Between-group selection can be used to explain the changes and
adaptations that arise within a group of individuals. Group-related
adaptations and changes are a byproduct of between-group selection as
traits or characteristics that prove to be advantageous in relation to
another group will become increasingly popular and disseminated within a
group. In the end, increasing its overall chance of surviving a
competing group.
However, this explanation cannot be applied to humans (and other
species, predominantly other mammals) that live in stable, established
social groupings. This is because of the social intelligence that
functioning within these groups requires from the individual. Humans,
while they are not the only ones, possess the cognitive and mental
capacity to form systems of personal relationships and ties that extend
well beyond those of the nucleus of family. The continuous process of
creating, interacting, and adjusting to other individuals is a key
component of many species' ecology.
These concepts can be tied to the social brain hypothesis,
mentioned above. This hypothesis posits that human cognitive complexity
arose as a result of the higher level of social complexity required from
living in enlarged groups. These bigger groups entail a greater amount
of social relations and interactions thus leading to an expanded
quantity of intelligence in humans. However, this hypothesis has been under academic scrutiny in recent
years and has been largely disproven. In fact, the size of a species'
brain can be much better predicted by diet instead of measures of
sociality as noted by the study conducted by DeCasien et al. They found
that ecological factors (such as: folivory/frugivory, environment)

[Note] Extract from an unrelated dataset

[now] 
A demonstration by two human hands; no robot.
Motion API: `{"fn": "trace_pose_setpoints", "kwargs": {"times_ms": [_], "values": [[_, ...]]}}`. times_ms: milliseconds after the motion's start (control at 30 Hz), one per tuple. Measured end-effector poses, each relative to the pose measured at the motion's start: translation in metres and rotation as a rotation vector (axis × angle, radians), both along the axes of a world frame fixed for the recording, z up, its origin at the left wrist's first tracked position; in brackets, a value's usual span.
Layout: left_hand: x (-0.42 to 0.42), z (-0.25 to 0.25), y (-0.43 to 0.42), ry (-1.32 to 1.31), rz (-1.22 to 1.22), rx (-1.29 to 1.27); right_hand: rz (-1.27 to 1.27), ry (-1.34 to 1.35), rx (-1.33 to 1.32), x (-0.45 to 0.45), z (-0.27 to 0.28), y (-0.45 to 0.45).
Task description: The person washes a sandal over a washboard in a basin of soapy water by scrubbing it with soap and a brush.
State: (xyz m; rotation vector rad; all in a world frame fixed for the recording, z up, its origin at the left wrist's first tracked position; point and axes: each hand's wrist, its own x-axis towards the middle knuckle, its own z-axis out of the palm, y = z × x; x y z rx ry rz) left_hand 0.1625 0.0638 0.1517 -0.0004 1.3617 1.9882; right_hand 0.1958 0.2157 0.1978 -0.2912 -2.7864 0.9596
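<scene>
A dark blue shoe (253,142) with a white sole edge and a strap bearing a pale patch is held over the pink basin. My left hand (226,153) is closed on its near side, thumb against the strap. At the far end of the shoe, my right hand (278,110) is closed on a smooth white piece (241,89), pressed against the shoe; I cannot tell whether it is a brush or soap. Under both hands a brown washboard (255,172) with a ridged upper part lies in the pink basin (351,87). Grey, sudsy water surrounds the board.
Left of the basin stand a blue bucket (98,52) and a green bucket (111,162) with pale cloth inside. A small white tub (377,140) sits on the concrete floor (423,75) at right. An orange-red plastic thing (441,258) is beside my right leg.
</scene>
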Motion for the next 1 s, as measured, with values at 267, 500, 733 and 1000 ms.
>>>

explain a primate brain size much better than social factors (such as:
group size, mating system).
Nutritional status
Early hominins dating back to pre 3.5 Ma in Africa ate primarily plant foods supplemented by insects and scavenged meat. Their diets are evidenced by their 'robust' dento-facial features of
small canines, large molars, and enlarged masticatory muscles that
allowed them to chew through tough plant fibers. Intelligence played a
role in the acquisition of food, through the use of tool technology such
as stone anvils and hammers.
There is no direct evidence of the role of nutrition in the evolution of intelligence dating back to Homo erectus,
contrary to dominant narratives in paleontology that link meat-eating
to the appearance of modern human features such as a larger brain.
However, scientists suggest that nutrition did play an important role,
such as the consumption of a diverse diet including plant foods and new
technologies for cooking and processing food such as fire.
Diets deficient in iron, zinc, protein, iodine, B vitamins, omega 3 fatty acids, magnesium and other nutrients can result in lower intelligence either in the mother during pregnancy or in the child during
development. While these inputs did not have an effect on the evolution
of intelligence they do govern its expression. A higher intelligence
could be a signal that an individual comes from and lives in a physical
and social environment where nutrition levels are high, whereas a lower
intelligence could imply a child, its mother, or both, come from a
physical and social environment where nutritional levels are low. Previc
emphasizes the contribution of nutritional factors to elevations of dopaminergic activity in the brain, which may have been responsible for the evolution of human intelligence since dopamine is crucial to working memory, cognitive shifting, abstract, distant concepts, and other hallmarks of advanced intelligence.